● **About this task**:
No pictures should appear in the copy; otherwise retype the entries exactly.
# # # # # # #
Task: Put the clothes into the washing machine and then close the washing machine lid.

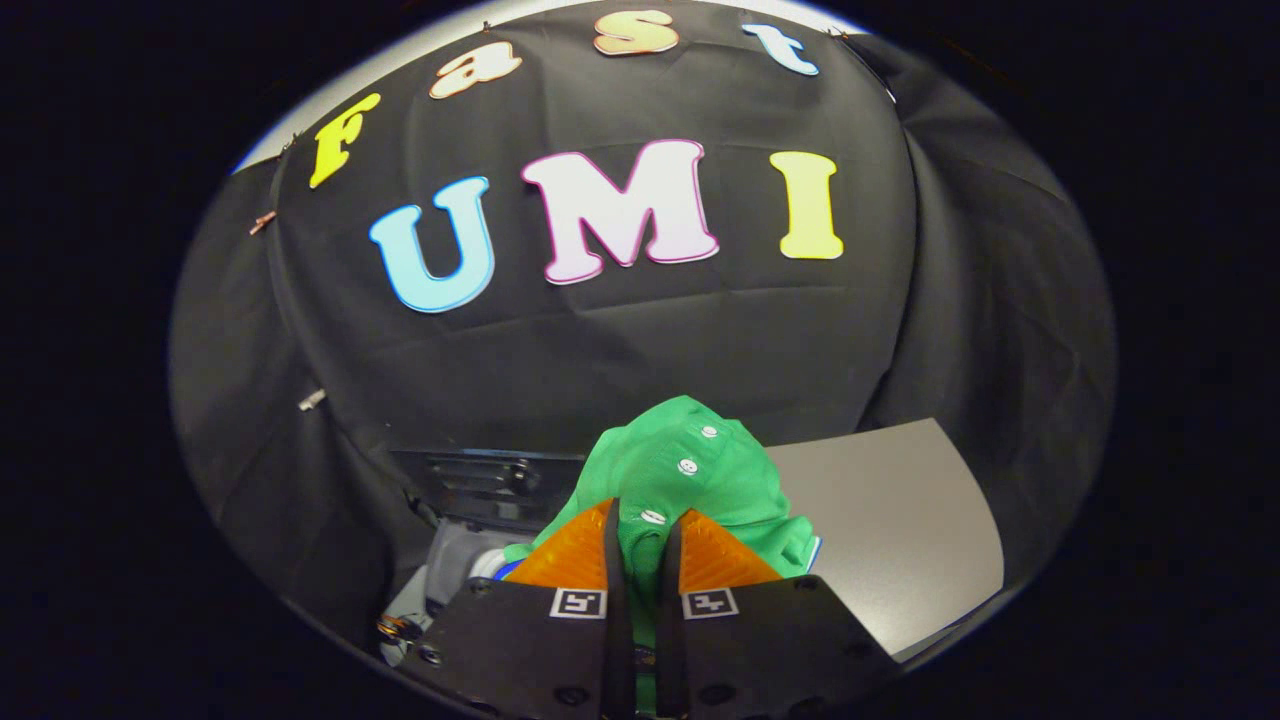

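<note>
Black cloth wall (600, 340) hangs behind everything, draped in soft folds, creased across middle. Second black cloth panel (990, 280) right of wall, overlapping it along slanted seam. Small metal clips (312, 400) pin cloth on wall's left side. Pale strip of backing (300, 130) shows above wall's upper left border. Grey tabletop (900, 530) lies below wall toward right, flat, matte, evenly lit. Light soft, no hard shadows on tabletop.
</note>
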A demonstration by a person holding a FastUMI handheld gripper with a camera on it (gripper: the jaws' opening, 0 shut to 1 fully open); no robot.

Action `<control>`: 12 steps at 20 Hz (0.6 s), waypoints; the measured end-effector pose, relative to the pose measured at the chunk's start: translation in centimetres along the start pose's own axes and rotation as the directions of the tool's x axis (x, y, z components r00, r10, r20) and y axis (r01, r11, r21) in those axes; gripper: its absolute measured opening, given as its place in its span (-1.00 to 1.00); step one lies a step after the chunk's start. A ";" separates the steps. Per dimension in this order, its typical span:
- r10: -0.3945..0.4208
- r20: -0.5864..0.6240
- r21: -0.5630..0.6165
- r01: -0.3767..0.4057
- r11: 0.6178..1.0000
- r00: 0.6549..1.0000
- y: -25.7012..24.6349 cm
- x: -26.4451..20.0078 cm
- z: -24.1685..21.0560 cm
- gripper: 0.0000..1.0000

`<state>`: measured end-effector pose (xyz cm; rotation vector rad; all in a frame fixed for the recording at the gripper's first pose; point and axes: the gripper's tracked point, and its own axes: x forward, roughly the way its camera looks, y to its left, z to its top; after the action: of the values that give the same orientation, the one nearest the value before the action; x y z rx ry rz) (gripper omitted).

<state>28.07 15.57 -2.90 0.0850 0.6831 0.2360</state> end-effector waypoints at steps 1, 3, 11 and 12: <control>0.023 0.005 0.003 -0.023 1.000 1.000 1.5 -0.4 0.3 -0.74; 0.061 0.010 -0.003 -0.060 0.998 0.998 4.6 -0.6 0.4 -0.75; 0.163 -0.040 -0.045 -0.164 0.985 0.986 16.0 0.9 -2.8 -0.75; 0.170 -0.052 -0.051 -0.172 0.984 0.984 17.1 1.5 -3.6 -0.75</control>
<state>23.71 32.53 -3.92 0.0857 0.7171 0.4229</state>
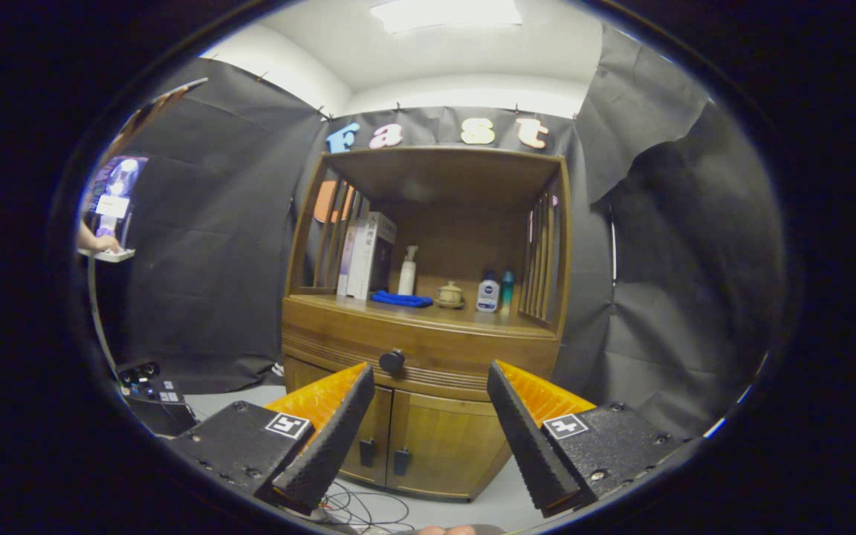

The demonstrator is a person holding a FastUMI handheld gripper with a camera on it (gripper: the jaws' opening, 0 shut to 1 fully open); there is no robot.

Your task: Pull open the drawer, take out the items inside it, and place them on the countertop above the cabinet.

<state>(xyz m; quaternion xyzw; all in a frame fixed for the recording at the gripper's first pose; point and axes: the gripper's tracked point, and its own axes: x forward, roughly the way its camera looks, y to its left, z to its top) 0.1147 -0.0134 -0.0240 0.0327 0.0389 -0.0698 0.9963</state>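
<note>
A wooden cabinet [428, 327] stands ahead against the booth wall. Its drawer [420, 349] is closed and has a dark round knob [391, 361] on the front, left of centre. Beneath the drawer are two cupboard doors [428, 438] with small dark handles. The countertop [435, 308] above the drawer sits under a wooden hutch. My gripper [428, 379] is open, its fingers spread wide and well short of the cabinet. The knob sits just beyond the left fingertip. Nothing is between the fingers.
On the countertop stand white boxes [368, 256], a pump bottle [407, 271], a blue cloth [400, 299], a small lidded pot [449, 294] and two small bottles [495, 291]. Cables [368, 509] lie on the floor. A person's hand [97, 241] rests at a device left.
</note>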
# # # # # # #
● **Response to the exercise**:
Task: Put the clothes into the washing machine and then close the washing machine lid.


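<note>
Black cloth wall (600, 340) hangs behind everything, draped in soft folds, creased across middle. Second black cloth panel (990, 280) right of wall, overlapping it along slanted seam. Small metal clips (312, 400) pin cloth on wall's left side. Pale strip of backing (300, 130) shows above wall's upper left border. Grey tabletop (900, 530) lies below wall toward right, flat, matte, evenly lit. Light soft, no hard shadows on tabletop.
</note>
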A demonstration by a person holding a FastUMI handheld gripper with a camera on it (gripper: the jaws' opening, 0 shut to 1 fully open); no robot.

Action `<control>`: 12 steps at 20 Hz (0.6 s), waypoints; the measured end-effector pose, relative to the pose measured at the chunk's start: translation in centimetres along the start pose's own axes and rotation as the directions of the tool's x axis (x, y, z components r00, r10, r20) and y axis (r01, r11, r21) in those axes; gripper: its absolute measured opening, given as its place in its span (-1.00 to 1.00); step one lies a step after the chunk's start. A ";" separates the steps. Per dimension in this order, its typical span:
- r10: -0.3945..0.4208
- r20: -0.5864..0.6240
- r21: -0.5630..0.6165
- r01: -0.3767..0.4057
- r11: 0.6178..1.0000
- r00: 0.6549..1.0000
- y: -25.7012..24.6349 cm
- x: -26.4451..20.0078 cm
- z: -24.1685..21.0560 cm
- gripper: 0.0000..1.0000

`<state>`: measured end-effector pose (xyz cm; rotation vector rad; all in a frame fixed for the recording at the gripper's first pose; point and axes: the gripper's tracked point, and its own axes: x forward, roughly the way its camera looks, y to its left, z to its top; after the action: of the values that give the same orientation, the one nearest the value before the action; x y z rx ry rz) (gripper omitted).

<state>28.07 15.57 -2.90 0.0850 0.6831 0.2360</state> end-effector waypoints at steps 1, 3, 11 and 12: <control>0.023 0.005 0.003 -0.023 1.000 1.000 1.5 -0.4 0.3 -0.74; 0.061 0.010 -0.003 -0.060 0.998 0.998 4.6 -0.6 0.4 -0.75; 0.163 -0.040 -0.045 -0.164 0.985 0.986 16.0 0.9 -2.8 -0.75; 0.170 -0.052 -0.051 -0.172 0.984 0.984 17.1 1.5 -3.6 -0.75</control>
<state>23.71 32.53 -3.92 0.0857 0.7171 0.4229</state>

The demonstrator is a person holding a FastUMI handheld gripper with a camera on it (gripper: the jaws' opening, 0 shut to 1 fully open); there is no robot.

Your task: Pull open the drawer, take out the items inside it, and place them on the countertop above the cabinet.

<state>(xyz m; quaternion xyzw; all in a frame fixed for the recording at the gripper's first pose; point and axes: the gripper's tracked point, and its own axes: x forward, roughly the way its camera looks, y to its left, z to its top) 0.1147 -0.0134 -0.0240 0.0327 0.0389 -0.0698 0.9963</state>
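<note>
A wooden cabinet [428, 327] stands ahead against the booth wall. Its drawer [420, 349] is closed and has a dark round knob [391, 361] on the front, left of centre. Beneath the drawer are two cupboard doors [428, 438] with small dark handles. The countertop [435, 308] above the drawer sits under a wooden hutch. My gripper [428, 379] is open, its fingers spread wide and well short of the cabinet. The knob sits just beyond the left fingertip. Nothing is between the fingers.
On the countertop stand white boxes [368, 256], a pump bottle [407, 271], a blue cloth [400, 299], a small lidded pot [449, 294] and two small bottles [495, 291]. Cables [368, 509] lie on the floor. A person's hand [97, 241] rests at a device left.
</note>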

There is no more to add to the answer.